EXERCISE:
Below are entries; repeat exactly, and nothing else, the lines from the one holding "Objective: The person" through the one holding "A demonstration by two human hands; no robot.", inclusive. Leave the pictures out.

RECORDS SHOWN:
▼

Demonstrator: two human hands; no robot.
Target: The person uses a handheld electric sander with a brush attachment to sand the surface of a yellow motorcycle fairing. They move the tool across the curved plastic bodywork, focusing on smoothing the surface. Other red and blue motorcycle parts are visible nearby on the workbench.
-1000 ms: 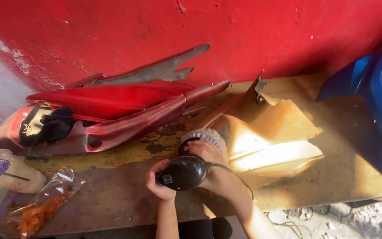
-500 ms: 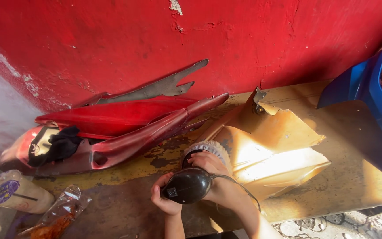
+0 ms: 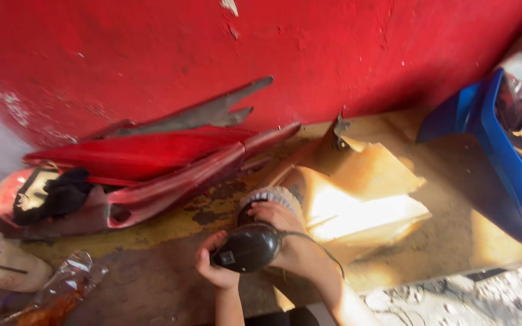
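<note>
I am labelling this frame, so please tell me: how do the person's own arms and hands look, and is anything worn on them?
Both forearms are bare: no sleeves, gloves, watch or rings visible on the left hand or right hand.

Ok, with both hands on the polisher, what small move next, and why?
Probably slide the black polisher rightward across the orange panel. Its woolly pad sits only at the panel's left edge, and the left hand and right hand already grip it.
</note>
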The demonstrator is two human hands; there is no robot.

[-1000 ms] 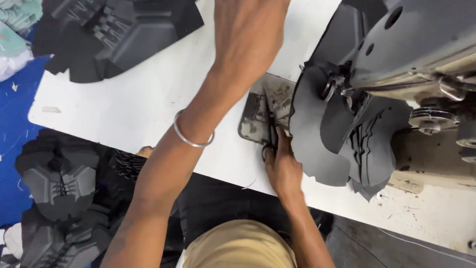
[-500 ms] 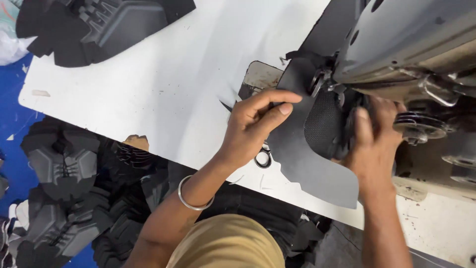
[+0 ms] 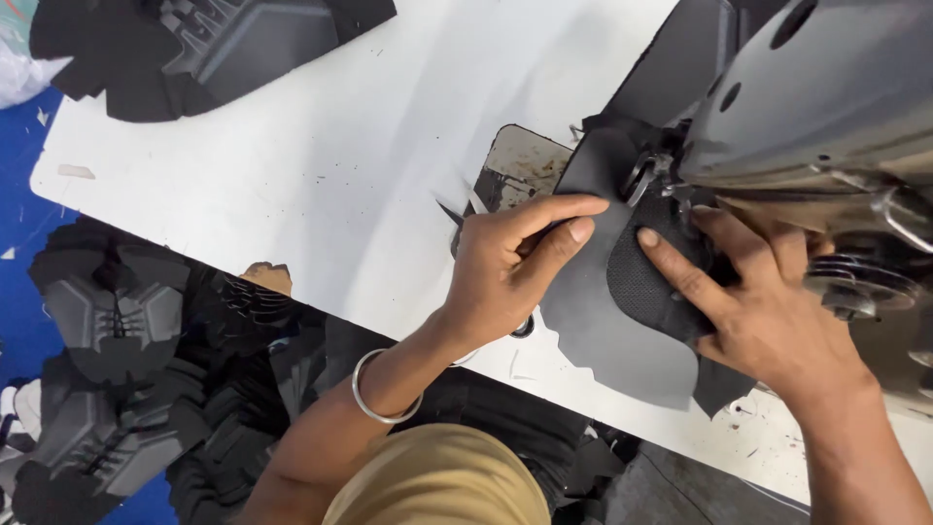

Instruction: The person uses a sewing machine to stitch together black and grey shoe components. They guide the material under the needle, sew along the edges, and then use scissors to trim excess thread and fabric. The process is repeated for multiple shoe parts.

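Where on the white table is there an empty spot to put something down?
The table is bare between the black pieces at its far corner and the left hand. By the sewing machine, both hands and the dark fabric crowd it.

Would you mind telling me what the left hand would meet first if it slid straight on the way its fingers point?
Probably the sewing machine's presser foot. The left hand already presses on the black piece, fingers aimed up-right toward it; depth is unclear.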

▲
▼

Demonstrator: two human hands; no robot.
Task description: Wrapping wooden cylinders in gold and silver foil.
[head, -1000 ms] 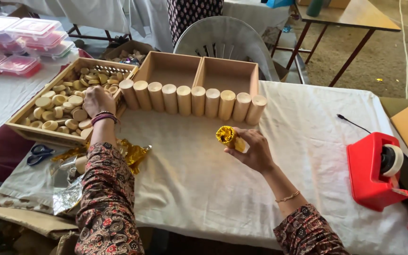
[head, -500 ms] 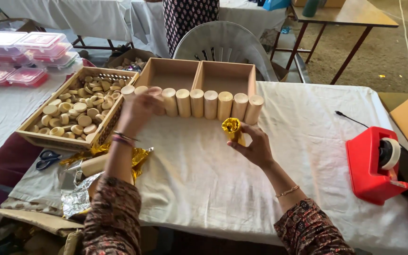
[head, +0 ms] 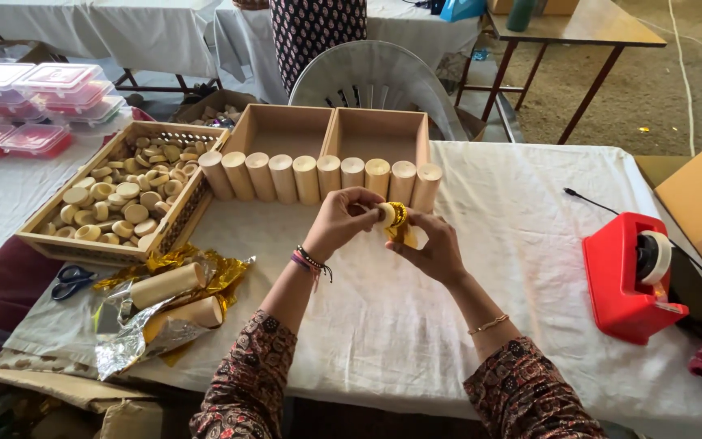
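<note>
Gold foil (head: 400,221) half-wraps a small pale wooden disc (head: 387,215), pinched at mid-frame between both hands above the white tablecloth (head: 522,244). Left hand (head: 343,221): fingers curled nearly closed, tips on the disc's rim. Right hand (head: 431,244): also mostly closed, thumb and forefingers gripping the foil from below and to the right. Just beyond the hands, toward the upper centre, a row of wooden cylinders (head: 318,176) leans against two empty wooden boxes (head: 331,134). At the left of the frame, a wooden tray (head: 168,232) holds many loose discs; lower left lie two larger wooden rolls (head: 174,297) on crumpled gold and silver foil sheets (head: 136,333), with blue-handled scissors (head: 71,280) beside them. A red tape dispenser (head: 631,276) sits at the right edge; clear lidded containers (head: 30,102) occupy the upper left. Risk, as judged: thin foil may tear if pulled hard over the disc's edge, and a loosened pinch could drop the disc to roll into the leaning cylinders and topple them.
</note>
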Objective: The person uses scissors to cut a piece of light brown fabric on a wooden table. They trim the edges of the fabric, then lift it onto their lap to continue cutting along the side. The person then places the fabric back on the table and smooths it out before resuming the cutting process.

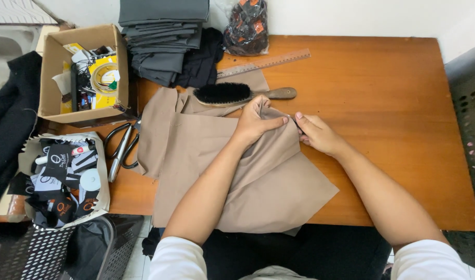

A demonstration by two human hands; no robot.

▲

RESPONSE TO THIS TASK:
Objective: The person uses scissors to cut a piece of light brown fabric on a wooden table. They trim the edges of the fabric, then lift it onto their lap to continue cutting along the side. The person then places the fabric back on the table and smooths it out before resuming the cutting process.


A demonstration by two human hands; no robot.

Nothing else is part of this answer.